Due to the damaged lymphatic system, Lymphedema is caused by an accumulation of protein rich fluid in the tissue spaces. This results in the swelling of one’s arm. One in eight women in the United States develop breast cancer over the course of their lifetime, and although the true frequency of lymphedema occurrence is difficult to determine, there are published estimates that state up to 40% of women treated for breast cancer develop lymphedema. 1 This means that three out of eight women with breast cancer will develop this complication. Lymphedema can take several years to develop. However, 90% of women who develop lymphedema usually develop it within three years of breast cancer treatment. 2 As we begin to adopt the mantra “less is more,” when it comes to breast cancer treatment the actual incidence rate of lymphedema is hopefully on the decline.

Treatment of established lymphedema can result in suboptimal results and include various pharmacological drugs and some advanced surgical options, including microsurgical techniques to improve lymphatic function. The current standard of care is the approach of complete decongestive therapy (CDT). 3

Most practitioners will agree that proactive measures are vital to prevent the occurrence of lymphedema, and that outcomes are not always as expected, which has led to varied recommendations over the decades. A paper from MSK, NY attempted to disprove common lymphedema treatment myths by evaluating the recommendations and their scientific background.4

The summarized myths can be found below:

Avoid needle sticks on the affected side. This is adhered to tediously by most patients, as well as clinicians. Even though there is a plethora of evidence both supporting and opposing this recommendation, most of this evidence is of poor scientific quality. 5

Avoid limb constriction. This is based on the hypothesis that increased venous pressure results in edema and that the tightness causes obstruction to the lymphatic flow. Therefore, patients avoid blood pressure monitoring, tight bands or clothing and any measure that increases the pressure in the arm. There is little scientific evidence for this recommendation. There is no universal consensus on this recommendation, and two schools of thought remain due to the management of lymphedema frequently involving the use of a compression sleeve and pneumatic pumps with high pressure.

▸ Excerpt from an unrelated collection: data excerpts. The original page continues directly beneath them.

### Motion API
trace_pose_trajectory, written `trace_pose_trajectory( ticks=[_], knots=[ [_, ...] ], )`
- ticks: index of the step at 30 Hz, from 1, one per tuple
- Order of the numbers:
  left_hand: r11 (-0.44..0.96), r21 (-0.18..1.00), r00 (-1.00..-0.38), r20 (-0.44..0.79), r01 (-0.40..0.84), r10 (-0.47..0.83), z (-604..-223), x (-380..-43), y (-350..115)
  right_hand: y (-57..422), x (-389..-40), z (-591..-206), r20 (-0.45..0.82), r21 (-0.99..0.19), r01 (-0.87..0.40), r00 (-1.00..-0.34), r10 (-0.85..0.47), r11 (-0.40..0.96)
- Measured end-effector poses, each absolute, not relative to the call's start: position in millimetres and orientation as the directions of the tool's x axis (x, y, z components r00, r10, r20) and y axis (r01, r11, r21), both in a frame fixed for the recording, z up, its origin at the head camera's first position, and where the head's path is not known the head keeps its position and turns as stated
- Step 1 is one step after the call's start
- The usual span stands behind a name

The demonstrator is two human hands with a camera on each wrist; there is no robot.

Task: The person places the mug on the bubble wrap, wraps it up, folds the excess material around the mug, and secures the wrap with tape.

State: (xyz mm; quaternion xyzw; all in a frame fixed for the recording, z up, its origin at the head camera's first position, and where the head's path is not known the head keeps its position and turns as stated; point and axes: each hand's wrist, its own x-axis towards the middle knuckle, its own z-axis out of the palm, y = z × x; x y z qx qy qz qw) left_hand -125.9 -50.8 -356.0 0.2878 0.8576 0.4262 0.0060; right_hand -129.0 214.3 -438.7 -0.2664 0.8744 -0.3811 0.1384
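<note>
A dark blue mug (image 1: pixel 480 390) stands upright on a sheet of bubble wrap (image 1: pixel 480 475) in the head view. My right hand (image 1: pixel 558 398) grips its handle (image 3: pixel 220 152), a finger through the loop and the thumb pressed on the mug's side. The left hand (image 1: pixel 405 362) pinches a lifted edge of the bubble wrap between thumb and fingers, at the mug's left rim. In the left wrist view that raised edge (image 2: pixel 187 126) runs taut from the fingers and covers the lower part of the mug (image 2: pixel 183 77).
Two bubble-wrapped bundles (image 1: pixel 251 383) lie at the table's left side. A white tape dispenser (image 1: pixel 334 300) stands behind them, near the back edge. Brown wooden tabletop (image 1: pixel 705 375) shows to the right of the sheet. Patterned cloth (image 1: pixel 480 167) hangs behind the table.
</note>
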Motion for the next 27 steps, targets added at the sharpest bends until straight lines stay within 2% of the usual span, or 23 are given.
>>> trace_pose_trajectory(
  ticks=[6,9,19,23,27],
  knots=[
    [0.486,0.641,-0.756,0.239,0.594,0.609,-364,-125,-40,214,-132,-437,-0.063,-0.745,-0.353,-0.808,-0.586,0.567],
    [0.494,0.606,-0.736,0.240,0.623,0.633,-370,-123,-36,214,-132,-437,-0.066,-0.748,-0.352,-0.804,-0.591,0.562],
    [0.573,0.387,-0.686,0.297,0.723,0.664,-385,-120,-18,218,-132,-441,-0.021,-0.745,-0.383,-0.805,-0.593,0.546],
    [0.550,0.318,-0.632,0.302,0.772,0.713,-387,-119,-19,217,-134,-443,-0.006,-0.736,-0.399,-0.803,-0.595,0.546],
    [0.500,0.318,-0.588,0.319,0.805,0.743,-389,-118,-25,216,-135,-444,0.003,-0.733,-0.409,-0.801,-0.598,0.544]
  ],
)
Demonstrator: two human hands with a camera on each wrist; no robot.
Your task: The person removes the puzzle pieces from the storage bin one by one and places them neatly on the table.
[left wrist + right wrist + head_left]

Elevate the limb. This works well for venous edema in the extremities, but it is probably not equally effective in the setting of protein rich lymphatic fluid. Thus, long standing increases in lymphatic fluid stasis are hypothesized to promote tissue fibrosis and worsen the edema. 6 While this is another logical recommendation, it has insufficient scientific backing.

Avoidances. Other recommendations include avoiding air travel, wearing compressive garments on flights and extreme temperatures (such as ice packs or the sauna). These all have similar levels of evidence.

One recommendation with strong support is maintaining normal body weight. There is clear evidence which shows that obesity is a significant factor in not only the development of lymphedema, but also in determining the severity of the lymphedema as well. However, the actual cellular and molecular mechanisms responsible for this cause and effect are not clearly understood.

One myth that has been scientifically busted and is perhaps the most important is the avoidance of vigorous exercise. The National Cancer Institute recommends that carefully controlled exercise is safe for patients with lymphedema, and multiple studies have shown that exercise results in a better quality of life. Controlled exercise does not exacerbate lymphedema and could reduce the incidence of exacerbations and symptoms of lymphedema. Instead, exercise can increase the strength of those who undertook regular exercise including resistance training. In fact, regular exercise has been shown to be associated with improved survival. 7

The bottom line— there is a positive effect from maintaining normal body weight and engaging in regular exercise.

So move, pick up those weights and eat healthy to stay healthy.